Di fatto la storia ha poi finito con il dare ragione alle tesi del Pirotta, quando si pensi che entro il territorio del parco sono state istituite diverse riserve integrali (che negli anni ’20 venivano chiamate i “sacrari”) e varie aree boschive all’interno del parco sono state prese in affitto dal parco dai comuni proprietari, per iniziativa di Franco Tassi, e ora sono gestiti direttamente dall’Ente autonomo. Il gesto delle dimissioni del Pirotta è la dimostrazione di una determinazione sorprendente che ben raramente ha trovato riscontro negli anni seguenti da parte di altri naturalisti, quasi tutti propensi a rispondere sempre affermativamente.
Nonostante l’episodio delle dimissioni, nel 1933 il Prof. Pirotta ha accettato di scrivere un contributo sulla flora del parco da inserire in una guida promossa dalla sezione di Roma del C.A.I. Egli scrive ora a cose fatte (il parco esiste ormai da 13 anni) e non può trattenersi dal descrivere ancora una volta ambienti e paesaggi, monti e valli, con un’ammirazione rinnovata e sempre crescente, con uno stupore ed un entusiasmo quasi superiore a quello degli anni delle prime proposte e delle battaglie per ottenere il parco. Indubbiamente, anche nello scritto del 1933, il riferimento prevalente è quello di tipo estetico, tuttavia verso la chiusura del suo contributo si possono leggere alcune frasi chiare e illuminanti, validissime ancora oggi, con un riferimento preciso alla salvaguardia della montagna e del suo ambiente: “… non grandi alberghi, non grandi campi da tennis, non profanatori dei monti attendono e le foreste e le montagne …”.
Credo che in queste poche parole stia tutto il senso della battaglia protezionistica che si è sviluppata qualche decennio più tardi nel Parco Nazionale d’Abruzzo e negli altri parchi nazionali italiani.

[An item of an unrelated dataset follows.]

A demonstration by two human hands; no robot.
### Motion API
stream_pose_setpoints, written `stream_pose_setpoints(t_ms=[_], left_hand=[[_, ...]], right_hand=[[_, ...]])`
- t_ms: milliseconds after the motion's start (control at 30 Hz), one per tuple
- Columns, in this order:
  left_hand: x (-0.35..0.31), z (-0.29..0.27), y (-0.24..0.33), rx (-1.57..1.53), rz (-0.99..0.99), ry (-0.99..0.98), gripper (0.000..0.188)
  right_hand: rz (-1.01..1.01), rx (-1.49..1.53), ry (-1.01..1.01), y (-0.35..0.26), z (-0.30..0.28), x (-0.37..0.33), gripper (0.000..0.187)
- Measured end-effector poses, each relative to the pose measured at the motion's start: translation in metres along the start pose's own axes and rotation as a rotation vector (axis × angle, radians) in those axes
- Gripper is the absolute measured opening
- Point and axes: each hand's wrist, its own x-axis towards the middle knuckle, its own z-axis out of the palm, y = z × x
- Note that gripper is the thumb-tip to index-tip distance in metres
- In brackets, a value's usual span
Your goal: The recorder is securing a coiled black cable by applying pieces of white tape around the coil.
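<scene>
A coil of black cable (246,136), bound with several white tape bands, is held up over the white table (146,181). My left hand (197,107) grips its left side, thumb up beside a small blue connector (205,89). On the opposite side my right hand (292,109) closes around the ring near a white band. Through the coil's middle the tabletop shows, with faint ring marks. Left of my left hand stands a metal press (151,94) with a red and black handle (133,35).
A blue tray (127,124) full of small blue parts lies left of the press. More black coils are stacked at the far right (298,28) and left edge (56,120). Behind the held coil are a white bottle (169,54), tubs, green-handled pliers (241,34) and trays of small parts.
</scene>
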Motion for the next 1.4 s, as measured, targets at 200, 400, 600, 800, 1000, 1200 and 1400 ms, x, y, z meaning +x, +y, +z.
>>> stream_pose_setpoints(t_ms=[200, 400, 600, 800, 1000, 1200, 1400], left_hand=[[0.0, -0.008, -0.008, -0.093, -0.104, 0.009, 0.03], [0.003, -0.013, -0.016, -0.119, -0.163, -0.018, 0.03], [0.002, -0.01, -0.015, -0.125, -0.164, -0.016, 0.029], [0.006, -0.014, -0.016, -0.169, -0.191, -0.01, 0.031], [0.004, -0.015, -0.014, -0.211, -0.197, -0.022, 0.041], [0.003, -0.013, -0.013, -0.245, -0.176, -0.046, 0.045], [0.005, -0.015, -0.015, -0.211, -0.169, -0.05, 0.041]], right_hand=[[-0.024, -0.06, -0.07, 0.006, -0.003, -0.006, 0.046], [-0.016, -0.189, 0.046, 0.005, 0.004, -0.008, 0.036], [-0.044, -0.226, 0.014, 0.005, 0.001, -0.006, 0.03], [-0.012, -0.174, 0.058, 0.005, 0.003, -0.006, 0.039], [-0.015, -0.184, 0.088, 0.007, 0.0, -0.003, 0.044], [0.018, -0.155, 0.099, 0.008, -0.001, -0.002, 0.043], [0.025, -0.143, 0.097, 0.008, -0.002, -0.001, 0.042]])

Indubbiamente, da allora ad oggi c’è stata un’evoluzione nella conoscenza e definizione dei motivi avvaloranti l’istituzione dei parchi nazionali, che ieri potevano forse sembrare più estetizzanti mentre oggi sappiamo che sono più generali, anche ecologici e sociologici, ma nella sostanza ben poco cambia di fronte all’intuizione del Pirotta e alla estrema necessità di conservare qualche lembo del territorio con le sue caratteristiche naturali intatte, da mantenere a disposizione dell’umanità intera.
Nell’Orto Botanico dell’università di Roma, poco oltre l’entrata, si trova un busto in bronzo alla memoria di Pietro Romualdo Pirotta.